Ce magistrat a rendu compte des plaidoiries dans le délibéré de la cour, composé(e) de :
Madame Jeanne MININI, président,
Monsieur Hubert LIFFRAN, conseiller,
Madame Catherine ROUAUD-FOLLIARD, Conseiller,
Greffier, lors des débats : Mme Sabrina NIETRZEBA-CARLESSO,
EXPOSÉ DES FAITS ET DE LA PROCÉDURE,
M. B a été engagé en qualité de technicien hot- line – par la société Club Internet selon contrat de travail à durée indéterminée à effet du 1er mai 2002 aux conditions de la convention collective des télécommunications.
Les sociétés Club Internet et Neuf Cegetel, se sont rapprochées courant 2007et un plan de départs volontaires a été mis en place au sein de la première société, ses salariés ayant cependant accès à un espace de mobilité interne existant au sein de la société Neuf Cegetel pour rejoindre des postes vacants.
Le contrat de travail liant M. B à la société Club Internent a pris fin le 14 octobre 2007 et un nouveau contrat de travail avec la société Neuf Cegetel a été conclu à effet du 15 octobre 2007 pour des fonctions de chef de projet, statut cadre.
Par lettre datée du 6 mai 2008, M. B a écrit à son employeur dans les termes suivants :
'… lors du plan de sauvegarde de l’emploi ….de Club Internet … j’ai été retenu pour le poste de chef de projet MOA CRM à Neuf Cegetel par mobilité interne …
Comme déjà expliqué à Virginie Mirandel lors de nos différents entretiens des 29 janvier et 9 avril 2008, il ne m’a jamais été donné d’exercer l’activité correspondant à ce poste …
C’est pourquoi , je vous prie de considérer par la présente ma démission de cette fonction
Depuis mon arrivée dans notre entreprise, j’ai été assigné à deux types successifs d’activité différents du poste pour lequel j’ai signé mon contrat actuel et qui ne correspondent pas à la fiche de poste pour laquelle j’ai posé ma candidature :
*dès mon arrivée et jusqu’au 15 janvier 2008 … j’ai découvert que ma fonction se limitait en fait à assister le chef de projet dont je devais reprendre le périmètre ; que je n’avais aucune marge d’initiative ni d’action sur cette activité et que je ne recevrais pas la formation associée ;
*du 16 janvier 2008 à ce jour, mon deuxième responsable direct, R Z, m’a confié la fonction de chef de projet reengineering dont on ne m’a pas laissé la liberté de couvrir le périmètre, ni encore une fois de recevoir la formation prévue .
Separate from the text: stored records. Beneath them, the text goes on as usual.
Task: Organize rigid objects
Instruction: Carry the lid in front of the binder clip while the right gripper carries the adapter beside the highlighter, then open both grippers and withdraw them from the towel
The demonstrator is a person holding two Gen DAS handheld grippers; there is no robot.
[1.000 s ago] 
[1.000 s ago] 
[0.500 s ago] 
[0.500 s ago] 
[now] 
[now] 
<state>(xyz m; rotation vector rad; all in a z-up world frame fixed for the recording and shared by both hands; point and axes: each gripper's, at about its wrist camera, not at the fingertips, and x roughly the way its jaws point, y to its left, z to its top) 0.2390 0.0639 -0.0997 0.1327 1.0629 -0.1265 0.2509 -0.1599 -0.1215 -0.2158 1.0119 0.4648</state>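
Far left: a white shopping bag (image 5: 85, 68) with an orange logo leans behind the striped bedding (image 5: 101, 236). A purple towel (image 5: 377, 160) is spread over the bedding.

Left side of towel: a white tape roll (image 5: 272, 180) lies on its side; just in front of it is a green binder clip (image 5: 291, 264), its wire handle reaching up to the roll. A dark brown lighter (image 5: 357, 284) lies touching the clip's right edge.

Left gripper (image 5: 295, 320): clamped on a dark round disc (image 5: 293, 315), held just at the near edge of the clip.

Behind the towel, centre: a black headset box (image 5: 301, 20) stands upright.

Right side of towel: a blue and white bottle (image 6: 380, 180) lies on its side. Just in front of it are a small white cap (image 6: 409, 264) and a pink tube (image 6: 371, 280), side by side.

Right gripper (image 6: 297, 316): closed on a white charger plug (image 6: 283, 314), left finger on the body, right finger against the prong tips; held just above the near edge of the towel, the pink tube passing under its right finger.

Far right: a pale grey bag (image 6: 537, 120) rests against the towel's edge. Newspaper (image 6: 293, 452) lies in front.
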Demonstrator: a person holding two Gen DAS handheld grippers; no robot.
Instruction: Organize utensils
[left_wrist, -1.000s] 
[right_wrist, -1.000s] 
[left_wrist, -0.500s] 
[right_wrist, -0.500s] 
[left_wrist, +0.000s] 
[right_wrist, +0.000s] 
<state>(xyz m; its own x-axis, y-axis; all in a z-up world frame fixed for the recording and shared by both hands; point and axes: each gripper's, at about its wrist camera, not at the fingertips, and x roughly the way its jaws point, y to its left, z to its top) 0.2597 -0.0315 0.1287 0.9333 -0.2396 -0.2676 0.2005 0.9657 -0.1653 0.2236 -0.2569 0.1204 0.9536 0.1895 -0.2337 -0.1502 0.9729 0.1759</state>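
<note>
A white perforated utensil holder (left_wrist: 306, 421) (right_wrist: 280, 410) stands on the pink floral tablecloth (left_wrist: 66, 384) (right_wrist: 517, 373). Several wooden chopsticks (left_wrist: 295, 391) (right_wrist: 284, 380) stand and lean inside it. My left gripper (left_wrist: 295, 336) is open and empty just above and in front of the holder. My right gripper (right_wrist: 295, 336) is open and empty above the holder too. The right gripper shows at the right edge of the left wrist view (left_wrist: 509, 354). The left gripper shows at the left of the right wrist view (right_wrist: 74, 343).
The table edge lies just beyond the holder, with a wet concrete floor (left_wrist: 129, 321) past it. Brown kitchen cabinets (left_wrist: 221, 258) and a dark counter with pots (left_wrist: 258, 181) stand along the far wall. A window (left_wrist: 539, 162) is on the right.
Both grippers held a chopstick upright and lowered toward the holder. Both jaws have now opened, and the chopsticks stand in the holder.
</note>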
Ma patience, mon adaptabilité et mon implication ces sept derniers mois n’ont été récompensées lors de mon entretien du 30 avril 2008 avec Virgnie Mirandel que par les perspectives suivantes qu’elle m’a données : soit me substituer de ma propre initiative au chef de projet MOA CRM dont je devait prendre le poste en octobre dernier, soit essayer une troisième mobilité interne sans rapport avec le poste pour lequel j’ai rejoint Neuf Cegetel …
C’est pourquoi je vous prie de considérer également par la présente ma volonté de saisir la juridiction compétente au sujet du préjudice encouru.
Comme le stipule mon contrat, mon préavis est d’une durée de trois mois et se terminera donc le 5 août 2008. Je me tiens à votre disposition pour toute proposition concernant les modalités d’application de cette obligation '.
Le 23 mai 2008, la société Neuf Cegetel demandait à M B de continuer à exercer ses missions, sa correspondance datée du 6 mai ne pouvant être considérée comme l’annonce d’une démission claire et non équivoque .
Le 26 mai, M B a informé la société qu’il confirmait les manquements de son employeur, seule cause de sa démission et qu’il continuerait à effectuer son préavis.
Le 2 juin 2008, après réception de sa convocation devant le conseil de prud’hommes, la société a rappelé à M. B que son préavis prendrait fin le 5 août 2008.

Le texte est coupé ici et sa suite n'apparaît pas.